Records from a data collection
▬▬▬▬▬▬

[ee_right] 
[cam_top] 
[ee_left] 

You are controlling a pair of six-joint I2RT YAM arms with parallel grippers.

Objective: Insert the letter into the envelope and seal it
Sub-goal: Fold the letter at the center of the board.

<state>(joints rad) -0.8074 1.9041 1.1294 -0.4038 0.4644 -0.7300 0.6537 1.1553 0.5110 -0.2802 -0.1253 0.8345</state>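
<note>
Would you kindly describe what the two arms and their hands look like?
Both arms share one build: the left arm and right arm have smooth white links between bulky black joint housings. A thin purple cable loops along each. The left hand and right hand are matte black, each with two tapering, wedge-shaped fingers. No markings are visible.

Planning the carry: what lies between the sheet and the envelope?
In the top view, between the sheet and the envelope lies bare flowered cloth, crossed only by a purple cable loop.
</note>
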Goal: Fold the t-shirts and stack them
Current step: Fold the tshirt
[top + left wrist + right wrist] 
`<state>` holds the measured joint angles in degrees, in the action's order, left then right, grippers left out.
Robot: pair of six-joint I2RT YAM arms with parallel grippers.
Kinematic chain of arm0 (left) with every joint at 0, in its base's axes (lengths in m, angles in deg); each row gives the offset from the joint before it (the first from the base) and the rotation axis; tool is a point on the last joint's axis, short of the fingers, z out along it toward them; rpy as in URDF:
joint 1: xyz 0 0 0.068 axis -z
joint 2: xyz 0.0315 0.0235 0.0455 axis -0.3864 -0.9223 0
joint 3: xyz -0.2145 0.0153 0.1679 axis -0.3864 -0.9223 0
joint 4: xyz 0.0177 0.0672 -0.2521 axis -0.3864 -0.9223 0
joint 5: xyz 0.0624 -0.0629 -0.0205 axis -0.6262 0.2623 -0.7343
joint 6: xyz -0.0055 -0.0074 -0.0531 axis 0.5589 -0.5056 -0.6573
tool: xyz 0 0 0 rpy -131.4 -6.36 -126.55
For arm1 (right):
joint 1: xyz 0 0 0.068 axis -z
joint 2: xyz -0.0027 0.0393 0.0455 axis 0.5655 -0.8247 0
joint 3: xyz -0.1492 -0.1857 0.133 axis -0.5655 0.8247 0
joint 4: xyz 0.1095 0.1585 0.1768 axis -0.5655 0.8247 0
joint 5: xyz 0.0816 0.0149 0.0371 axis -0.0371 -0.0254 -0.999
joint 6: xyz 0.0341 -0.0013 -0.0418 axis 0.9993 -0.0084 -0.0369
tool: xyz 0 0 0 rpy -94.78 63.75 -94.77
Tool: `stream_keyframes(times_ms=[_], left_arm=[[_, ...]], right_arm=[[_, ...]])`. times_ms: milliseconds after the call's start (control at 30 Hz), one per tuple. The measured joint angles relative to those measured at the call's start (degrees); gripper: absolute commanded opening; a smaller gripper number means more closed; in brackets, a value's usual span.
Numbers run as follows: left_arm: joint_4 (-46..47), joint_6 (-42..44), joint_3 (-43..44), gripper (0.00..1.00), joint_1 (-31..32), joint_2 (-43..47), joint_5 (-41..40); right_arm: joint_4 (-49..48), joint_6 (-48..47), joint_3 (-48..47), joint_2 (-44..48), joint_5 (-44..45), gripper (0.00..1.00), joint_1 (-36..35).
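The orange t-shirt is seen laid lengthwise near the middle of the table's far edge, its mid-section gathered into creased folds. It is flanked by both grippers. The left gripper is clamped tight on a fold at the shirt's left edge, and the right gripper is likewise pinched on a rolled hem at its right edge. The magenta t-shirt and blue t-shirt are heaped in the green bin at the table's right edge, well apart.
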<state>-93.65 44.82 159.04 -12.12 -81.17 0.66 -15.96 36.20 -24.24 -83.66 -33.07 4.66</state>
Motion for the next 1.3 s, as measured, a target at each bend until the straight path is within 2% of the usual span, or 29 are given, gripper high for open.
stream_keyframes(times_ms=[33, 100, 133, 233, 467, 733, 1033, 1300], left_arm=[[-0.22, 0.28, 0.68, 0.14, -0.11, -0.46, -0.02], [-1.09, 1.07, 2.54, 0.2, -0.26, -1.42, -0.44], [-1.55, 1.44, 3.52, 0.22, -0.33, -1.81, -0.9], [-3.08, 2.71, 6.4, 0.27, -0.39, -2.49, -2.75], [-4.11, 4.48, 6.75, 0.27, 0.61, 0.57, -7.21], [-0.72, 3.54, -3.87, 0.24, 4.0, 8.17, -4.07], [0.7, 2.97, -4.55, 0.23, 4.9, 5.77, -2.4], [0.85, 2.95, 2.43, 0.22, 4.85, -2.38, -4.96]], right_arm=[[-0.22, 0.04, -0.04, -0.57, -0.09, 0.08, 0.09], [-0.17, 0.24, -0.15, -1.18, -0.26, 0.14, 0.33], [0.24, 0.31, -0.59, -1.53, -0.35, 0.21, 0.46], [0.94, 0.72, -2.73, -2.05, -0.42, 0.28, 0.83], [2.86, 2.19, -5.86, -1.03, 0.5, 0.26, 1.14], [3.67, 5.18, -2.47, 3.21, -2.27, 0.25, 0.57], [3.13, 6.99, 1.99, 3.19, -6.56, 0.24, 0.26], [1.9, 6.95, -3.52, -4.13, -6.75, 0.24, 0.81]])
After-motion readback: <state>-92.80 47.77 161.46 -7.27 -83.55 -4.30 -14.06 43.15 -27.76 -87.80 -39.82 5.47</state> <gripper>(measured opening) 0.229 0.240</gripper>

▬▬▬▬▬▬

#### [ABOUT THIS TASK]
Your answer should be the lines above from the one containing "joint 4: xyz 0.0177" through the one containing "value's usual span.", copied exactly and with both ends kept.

#### [SOLVED EXERCISE]
joint 4: xyz 0.0177 0.0672 -0.2521 axis -0.3864 -0.9223 0
joint 5: xyz 0.0624 -0.0629 -0.0205 axis -0.6262 0.2623 -0.7343
joint 6: xyz -0.0055 -0.0074 -0.0531 axis 0.5589 -0.5056 -0.6573
tool: xyz 0 0 0 rpy -131.4 -6.36 -126.55
For arm1 (right):
joint 1: xyz 0 0 0.068 axis -z
joint 2: xyz -0.0027 0.0393 0.0455 axis 0.5655 -0.8247 0
joint 3: xyz -0.1492 -0.1857 0.133 axis -0.5655 0.8247 0
joint 4: xyz 0.1095 0.1585 0.1768 axis -0.5655 0.8247 0
joint 5: xyz 0.0816 0.0149 0.0371 axis -0.0371 -0.0254 -0.999
joint 6: xyz 0.0341 -0.0013 -0.0418 axis 0.9993 -0.0084 -0.0369
tool: xyz 0 0 0 rpy -94.78 63.75 -94.77
Tool: `stream_keyframes(times_ms=[_], left_arm=[[_, ...]], right_arm=[[_, ...]])`. times_ms: milliseconds after the call's start (control at 30 Hz), one per tuple. The measured joint angles relative to those measured at the call's start (degrees); gripper: absolute commanded opening; a smaller gripper number means more closed; in brackets, a value's usual span.

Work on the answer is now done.